TASK BRIEF:
Return each line below holding the string "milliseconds".

EXERCISE DATA:
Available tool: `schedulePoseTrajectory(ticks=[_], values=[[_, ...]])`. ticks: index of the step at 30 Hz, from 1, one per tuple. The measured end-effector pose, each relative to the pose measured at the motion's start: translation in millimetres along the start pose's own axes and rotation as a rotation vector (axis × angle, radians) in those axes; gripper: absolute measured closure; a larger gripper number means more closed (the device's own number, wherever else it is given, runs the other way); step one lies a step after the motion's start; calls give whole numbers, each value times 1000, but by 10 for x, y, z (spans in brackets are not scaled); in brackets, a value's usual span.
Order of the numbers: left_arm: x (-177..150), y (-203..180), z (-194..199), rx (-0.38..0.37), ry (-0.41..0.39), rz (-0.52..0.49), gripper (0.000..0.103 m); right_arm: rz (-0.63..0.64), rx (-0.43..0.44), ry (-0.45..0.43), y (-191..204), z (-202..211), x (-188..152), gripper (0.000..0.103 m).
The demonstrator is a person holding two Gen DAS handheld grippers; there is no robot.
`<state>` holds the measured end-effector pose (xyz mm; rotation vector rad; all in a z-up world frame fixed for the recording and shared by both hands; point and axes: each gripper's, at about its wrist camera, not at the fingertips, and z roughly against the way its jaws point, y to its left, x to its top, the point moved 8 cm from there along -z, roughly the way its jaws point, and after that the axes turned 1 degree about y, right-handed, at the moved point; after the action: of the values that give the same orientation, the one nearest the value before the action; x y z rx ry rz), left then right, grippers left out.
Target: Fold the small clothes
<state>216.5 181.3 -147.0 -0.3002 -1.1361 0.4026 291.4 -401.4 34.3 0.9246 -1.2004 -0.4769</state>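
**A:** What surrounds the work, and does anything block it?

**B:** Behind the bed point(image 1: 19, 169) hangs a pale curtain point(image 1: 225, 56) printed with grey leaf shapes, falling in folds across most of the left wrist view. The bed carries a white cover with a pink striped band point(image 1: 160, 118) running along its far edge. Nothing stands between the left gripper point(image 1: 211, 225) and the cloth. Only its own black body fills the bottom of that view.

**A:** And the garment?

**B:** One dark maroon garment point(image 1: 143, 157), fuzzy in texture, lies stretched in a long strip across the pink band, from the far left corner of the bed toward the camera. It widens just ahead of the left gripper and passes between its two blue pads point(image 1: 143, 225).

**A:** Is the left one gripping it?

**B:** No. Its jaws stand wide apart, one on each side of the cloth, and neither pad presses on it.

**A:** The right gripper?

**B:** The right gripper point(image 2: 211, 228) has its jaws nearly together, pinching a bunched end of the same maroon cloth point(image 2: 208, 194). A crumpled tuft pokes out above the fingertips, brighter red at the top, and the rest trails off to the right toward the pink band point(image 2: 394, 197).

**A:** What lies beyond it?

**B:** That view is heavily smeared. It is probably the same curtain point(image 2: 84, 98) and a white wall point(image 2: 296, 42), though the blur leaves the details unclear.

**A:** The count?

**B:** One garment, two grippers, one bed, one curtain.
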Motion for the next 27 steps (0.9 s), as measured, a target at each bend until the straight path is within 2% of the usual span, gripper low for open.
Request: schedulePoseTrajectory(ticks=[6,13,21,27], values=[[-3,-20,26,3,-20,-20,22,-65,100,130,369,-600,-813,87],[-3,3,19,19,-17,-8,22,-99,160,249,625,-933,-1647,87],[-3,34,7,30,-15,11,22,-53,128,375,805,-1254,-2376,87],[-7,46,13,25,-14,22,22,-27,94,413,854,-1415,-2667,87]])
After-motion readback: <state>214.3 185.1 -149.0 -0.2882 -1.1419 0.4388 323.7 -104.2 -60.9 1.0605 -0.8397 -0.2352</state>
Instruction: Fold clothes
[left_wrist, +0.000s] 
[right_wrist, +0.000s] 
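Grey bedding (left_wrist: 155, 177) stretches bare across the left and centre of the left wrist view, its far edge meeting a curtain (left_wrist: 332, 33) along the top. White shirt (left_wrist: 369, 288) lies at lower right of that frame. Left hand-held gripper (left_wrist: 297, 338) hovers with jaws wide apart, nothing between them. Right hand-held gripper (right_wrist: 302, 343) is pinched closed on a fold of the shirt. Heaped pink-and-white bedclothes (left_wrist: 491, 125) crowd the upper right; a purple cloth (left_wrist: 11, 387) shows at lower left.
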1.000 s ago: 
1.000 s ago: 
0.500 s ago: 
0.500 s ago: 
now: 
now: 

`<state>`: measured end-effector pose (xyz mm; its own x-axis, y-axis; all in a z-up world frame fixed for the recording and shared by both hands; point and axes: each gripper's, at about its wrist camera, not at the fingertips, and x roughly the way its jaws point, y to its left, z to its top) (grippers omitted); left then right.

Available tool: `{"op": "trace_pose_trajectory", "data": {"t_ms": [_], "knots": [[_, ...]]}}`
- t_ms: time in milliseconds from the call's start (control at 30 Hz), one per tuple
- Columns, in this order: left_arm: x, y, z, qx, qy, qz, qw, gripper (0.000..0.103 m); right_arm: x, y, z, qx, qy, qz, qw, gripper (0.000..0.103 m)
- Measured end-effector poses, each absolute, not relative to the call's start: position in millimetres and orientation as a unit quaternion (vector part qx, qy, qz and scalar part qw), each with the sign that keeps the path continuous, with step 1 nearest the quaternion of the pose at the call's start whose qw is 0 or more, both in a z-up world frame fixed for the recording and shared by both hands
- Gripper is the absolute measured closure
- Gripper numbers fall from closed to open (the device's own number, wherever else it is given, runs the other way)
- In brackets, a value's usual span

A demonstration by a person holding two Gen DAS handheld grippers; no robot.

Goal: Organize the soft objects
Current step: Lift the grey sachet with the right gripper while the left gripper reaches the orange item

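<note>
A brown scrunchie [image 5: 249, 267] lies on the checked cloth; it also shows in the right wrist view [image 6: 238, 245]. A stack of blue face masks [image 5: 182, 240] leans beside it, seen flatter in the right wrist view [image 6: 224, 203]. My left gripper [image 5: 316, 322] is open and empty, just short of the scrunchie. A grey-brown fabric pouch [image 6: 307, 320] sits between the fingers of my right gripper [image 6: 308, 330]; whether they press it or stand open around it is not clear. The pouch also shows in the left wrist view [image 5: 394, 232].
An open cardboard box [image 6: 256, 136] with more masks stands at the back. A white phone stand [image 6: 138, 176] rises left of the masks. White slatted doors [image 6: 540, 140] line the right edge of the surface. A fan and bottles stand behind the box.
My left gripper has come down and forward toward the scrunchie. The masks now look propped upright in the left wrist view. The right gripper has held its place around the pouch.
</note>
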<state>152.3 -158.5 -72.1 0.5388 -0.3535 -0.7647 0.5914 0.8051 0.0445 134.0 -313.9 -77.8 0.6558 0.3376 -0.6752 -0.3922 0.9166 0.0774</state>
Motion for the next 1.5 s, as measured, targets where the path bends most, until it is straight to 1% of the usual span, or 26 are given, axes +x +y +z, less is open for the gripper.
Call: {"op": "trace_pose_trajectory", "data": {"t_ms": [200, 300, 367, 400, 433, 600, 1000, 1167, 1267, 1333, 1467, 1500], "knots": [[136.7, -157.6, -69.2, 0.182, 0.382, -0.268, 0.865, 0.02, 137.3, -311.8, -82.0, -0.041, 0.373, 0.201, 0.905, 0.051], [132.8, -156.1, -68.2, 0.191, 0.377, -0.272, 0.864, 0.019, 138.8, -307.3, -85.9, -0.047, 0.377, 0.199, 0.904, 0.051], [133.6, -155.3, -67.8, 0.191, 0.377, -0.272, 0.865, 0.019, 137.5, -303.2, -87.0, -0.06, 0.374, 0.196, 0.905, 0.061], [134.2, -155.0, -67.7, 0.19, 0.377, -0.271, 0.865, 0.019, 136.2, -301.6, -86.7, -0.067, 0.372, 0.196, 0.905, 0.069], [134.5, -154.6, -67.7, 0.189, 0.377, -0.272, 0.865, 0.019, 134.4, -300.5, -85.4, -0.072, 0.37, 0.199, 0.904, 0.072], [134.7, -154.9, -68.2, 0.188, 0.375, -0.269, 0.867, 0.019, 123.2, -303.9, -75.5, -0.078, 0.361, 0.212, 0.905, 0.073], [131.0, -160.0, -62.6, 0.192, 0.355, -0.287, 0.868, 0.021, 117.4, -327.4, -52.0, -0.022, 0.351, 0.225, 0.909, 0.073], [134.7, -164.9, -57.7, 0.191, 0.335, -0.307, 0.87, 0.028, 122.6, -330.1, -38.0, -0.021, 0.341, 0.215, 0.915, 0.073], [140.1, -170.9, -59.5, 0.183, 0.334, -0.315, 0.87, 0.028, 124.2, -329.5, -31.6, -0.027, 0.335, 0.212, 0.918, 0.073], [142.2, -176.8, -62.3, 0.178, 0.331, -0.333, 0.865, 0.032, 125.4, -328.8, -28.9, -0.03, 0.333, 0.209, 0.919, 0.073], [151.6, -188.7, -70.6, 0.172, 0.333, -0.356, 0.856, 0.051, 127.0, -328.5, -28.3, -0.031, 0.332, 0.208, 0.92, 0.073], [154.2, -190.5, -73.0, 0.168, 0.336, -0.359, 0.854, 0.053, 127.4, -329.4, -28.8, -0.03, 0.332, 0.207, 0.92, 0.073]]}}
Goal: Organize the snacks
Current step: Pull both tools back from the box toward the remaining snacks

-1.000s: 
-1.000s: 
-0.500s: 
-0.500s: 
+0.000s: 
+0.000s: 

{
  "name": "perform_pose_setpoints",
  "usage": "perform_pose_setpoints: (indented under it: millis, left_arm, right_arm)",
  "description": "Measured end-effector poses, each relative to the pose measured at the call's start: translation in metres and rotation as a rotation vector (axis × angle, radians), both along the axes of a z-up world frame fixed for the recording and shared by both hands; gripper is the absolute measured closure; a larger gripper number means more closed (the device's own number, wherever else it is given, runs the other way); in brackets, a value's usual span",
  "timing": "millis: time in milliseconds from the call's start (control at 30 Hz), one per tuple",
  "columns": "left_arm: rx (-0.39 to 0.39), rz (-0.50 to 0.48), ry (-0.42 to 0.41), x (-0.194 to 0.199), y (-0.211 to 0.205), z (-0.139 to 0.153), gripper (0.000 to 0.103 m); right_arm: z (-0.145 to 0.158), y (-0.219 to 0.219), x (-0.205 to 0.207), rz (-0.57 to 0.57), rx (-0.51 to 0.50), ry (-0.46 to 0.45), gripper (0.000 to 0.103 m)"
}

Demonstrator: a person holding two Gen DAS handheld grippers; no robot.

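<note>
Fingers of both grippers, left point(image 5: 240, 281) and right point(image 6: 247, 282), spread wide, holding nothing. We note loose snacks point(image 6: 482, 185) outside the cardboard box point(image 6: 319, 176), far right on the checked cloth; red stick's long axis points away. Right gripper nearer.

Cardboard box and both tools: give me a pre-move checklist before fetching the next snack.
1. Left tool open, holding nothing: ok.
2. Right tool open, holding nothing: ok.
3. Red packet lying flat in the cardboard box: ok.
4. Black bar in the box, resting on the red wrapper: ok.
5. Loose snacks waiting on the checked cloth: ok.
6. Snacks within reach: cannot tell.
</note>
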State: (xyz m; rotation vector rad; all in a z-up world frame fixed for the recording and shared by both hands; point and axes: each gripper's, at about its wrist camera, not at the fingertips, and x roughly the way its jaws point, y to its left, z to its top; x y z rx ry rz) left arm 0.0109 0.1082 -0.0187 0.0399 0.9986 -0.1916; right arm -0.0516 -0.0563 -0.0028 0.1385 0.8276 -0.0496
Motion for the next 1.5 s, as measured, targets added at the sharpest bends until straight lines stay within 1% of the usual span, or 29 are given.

OUTPUT BELOW:
- t_ms: time in milliseconds from the call's start (control at 30 Hz), one per tuple
  "timing": "millis: time in milliseconds from the call's start (control at 30 Hz), one per tuple",

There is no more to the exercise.